*DIRECTIONS:*
Among the entries below, copy only the span from the line containing "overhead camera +" through the line containing "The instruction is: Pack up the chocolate". Do so exactly, and skip the pictures.

RECORDS Start Marker

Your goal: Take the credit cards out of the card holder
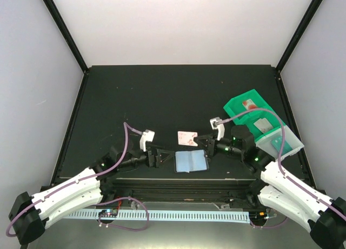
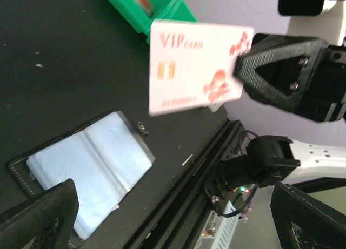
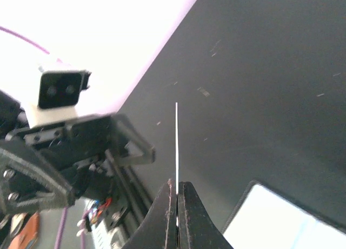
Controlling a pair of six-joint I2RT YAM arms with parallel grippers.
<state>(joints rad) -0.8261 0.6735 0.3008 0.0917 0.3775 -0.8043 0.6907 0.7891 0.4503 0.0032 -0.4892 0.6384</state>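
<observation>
The card holder (image 1: 191, 161) lies open on the black table, its pale blue lining up; it also shows in the left wrist view (image 2: 81, 162) and as a corner in the right wrist view (image 3: 292, 216). A white credit card (image 1: 187, 138) with red marks hangs above the table behind it. My right gripper (image 1: 201, 139) is shut on the card's right edge. The left wrist view shows the card's face (image 2: 197, 65); the right wrist view shows it edge-on (image 3: 177, 141) between the closed jaws of my right gripper (image 3: 177, 192). My left gripper (image 1: 164, 156) stands open left of the holder, its gap (image 2: 173, 222) holding nothing.
A green compartment tray (image 1: 236, 105) sits at the right, behind my right arm, with other cards (image 1: 263, 125) lying in it; its corner shows in the left wrist view (image 2: 148, 8). The table's front rail (image 1: 178, 181) runs just below the holder.
</observation>
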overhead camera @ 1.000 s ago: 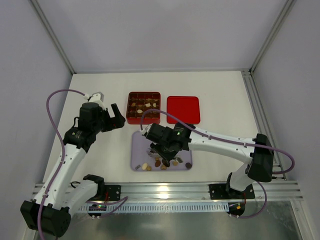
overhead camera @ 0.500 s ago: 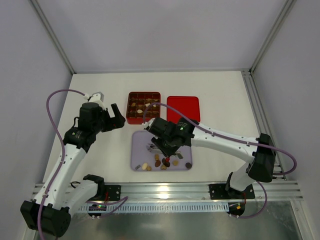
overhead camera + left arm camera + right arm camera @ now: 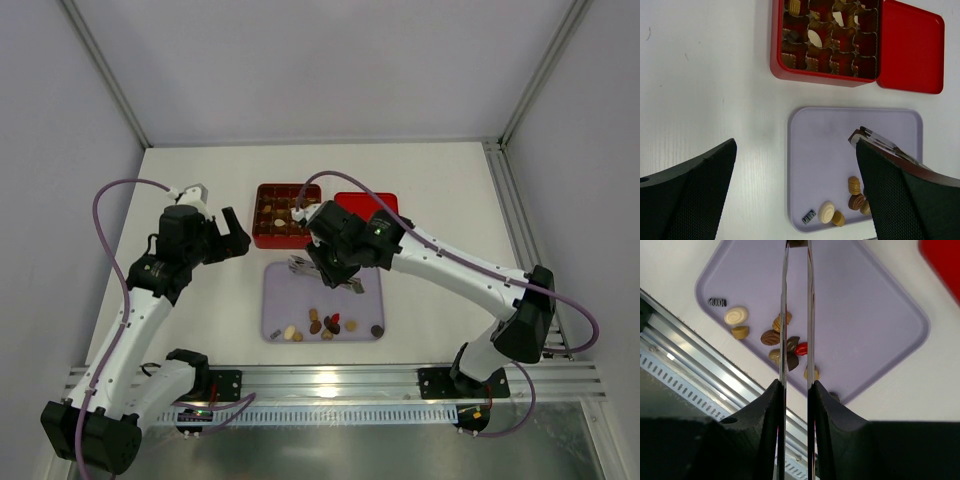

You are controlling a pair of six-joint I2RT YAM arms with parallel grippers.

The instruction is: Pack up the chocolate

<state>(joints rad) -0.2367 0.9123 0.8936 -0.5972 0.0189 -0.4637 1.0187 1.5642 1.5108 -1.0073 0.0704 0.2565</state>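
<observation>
Right fingers (image 3: pixel 784 315) pinch a dark chocolate (image 3: pixel 857 137) above the tray (image 3: pixel 290 300), mid-carry I judge; next, a free cell in the red box (image 3: pixel 270 241); left fingers (image 3: pixel 690 195) gape empty.

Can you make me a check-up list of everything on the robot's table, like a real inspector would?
Surface: white table, no spills seen.
Job's things: loose chocolates along the near edge of the lilac tray; red box partly filled, some cups empty.
Clutter: red lid beside the box; nothing else seen.
Grippers: left gripper open and empty, left of the tray; right gripper above the tray, apparently pinching a brown piece.
Cables: purple cables loop off both arms.
Surroundings: pale walls; metal rail at the near edge.
</observation>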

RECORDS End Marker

*ANSWER BOX:*
overhead camera + left arm camera + right arm camera @ now: 

You are controlling a pair of six-joint I2RT YAM arms with parallel grippers.

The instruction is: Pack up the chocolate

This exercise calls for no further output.